**WHAT YOU ARE ASKED TO DO**
Copy each line of the entries that contains the word "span".

╭─ DATASET CONTENT

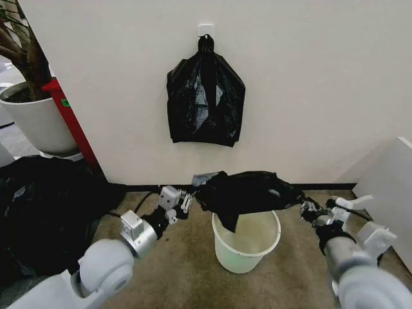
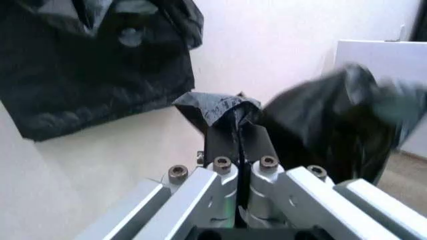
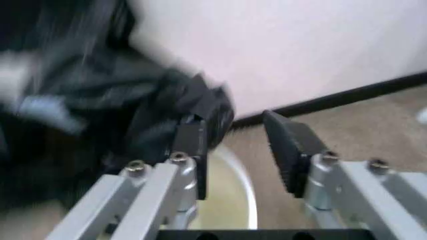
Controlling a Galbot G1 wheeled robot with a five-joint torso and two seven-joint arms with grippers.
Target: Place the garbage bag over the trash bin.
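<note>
Left hand (image 1: pixel 190 201) pinches garbage bag (image 1: pixel 248 191) above trash bin (image 1: pixel 246 252).

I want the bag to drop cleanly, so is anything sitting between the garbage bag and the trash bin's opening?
Nothing visible. The garbage bag hangs right over the trash bin, pinched by the left gripper; the right gripper is open beside its other end.

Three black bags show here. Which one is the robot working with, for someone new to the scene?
Find the round cream-white plastic trash bin on the carpet below the wall. The thin, glossy black garbage bag is draped across its rim. Unlike the knotted bundle hanging from a wall hook, the left gripper pinches its edge.
</note>
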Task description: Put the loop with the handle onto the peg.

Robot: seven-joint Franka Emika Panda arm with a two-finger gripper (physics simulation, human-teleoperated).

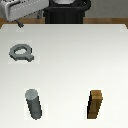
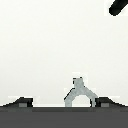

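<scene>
The loop with the handle (image 1: 21,52) is a flat grey ring with a stubby tab. It lies on the white table at the exterior view's left. The peg (image 1: 34,104), an upright dark grey cylinder, stands nearer the front, apart from the loop. My gripper (image 1: 20,22) hangs high at the table's far left edge, well away from both. In the wrist view my gripper (image 2: 65,101) is open and empty, and part of the loop (image 2: 79,91) shows between the fingers (image 2: 22,102), far below. A dark rounded shape (image 2: 119,6) at that picture's corner may be the peg.
A brown square wooden block (image 1: 96,105) stands at the front on the exterior view's right, level with the peg. The robot's black base (image 1: 65,12) sits behind the table's (image 1: 75,55) far edge.
</scene>
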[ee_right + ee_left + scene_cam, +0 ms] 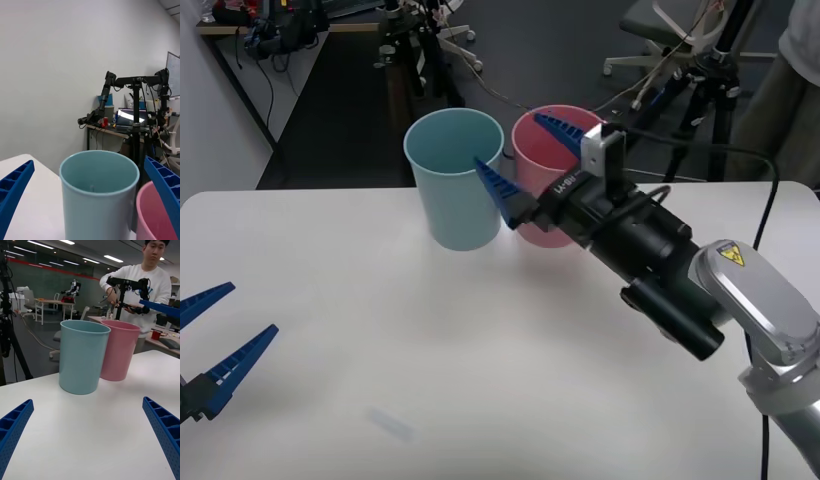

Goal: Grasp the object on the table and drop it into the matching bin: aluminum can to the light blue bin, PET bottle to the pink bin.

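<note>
Claws are both spread with nothing between the fingers. We are holding the right claw point(520, 160) up beside the rims of the two bins, its blue ribbed fingers pointing at the tall light blue plastic bin point(454, 178), which is standing touching the like-shaped pink plastic bin point(552, 170) at the far side of the white worktop point(480, 350). We are resting the left claw point(210, 335) low at the near left edge. We cannot make out the small silver can on the worktop or in either claw; it may already be lying inside the blue bin.
</note>
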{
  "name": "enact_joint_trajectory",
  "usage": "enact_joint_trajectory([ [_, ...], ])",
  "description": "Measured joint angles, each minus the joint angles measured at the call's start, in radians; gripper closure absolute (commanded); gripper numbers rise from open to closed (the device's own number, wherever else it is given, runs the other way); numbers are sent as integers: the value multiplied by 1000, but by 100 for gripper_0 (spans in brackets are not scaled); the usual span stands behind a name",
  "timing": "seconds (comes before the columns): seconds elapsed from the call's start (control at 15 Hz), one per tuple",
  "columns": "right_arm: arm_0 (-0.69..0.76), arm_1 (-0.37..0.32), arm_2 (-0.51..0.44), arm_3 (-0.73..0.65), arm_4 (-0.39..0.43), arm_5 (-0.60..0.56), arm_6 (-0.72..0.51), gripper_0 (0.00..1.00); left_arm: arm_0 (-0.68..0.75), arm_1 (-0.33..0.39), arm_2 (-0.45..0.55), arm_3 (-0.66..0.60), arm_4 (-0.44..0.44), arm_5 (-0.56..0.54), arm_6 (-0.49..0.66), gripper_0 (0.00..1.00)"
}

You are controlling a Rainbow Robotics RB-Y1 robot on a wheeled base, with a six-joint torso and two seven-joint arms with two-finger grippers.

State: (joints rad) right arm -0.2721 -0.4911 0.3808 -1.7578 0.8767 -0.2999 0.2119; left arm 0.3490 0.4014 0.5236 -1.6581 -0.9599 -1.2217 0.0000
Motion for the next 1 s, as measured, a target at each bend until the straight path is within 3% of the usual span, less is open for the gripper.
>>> enact_joint_trajectory([
  [0.13, 99, -57, -48, -21, -95, -87, 108, 0, 0, 0, 0, 0, 0, 0, 0, 0],
  [0.33, 240, -93, -159, -22, -141, -238, 199, 0, 0, 0, 0, 0, 0, 0, 0, 0],
  [0.73, 444, -89, -396, 66, -122, -577, 244, 0, 0, 0, 0, 0, 0, 0, 0, 0],
  [1.0, 485, -1, -602, 189, -9, -795, 245, 0, 0, 0, 0, 0, 0, 0, 0, 0],
])
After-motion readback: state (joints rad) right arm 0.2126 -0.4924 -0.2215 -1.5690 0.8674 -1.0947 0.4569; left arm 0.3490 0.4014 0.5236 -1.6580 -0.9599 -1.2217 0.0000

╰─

**SOLUTION TO THIS PROBLEM**
  "description": "Measured joint angles, each minus the joint angles measured at the call's start, in radians; gripper closure absolute (commanded); gripper numbers rise from open to closed (the device's own number, wherever else it is given, runs the other way); numbers are sent as integers: the value multiplied by 1000, but by 100 for gripper_0 (spans in brackets are not scaled); the usual span stands behind a name",
Motion for the next 1 s, as measured, a target at each bend until the straight path is within 3% of the usual span, less is open for the gripper.

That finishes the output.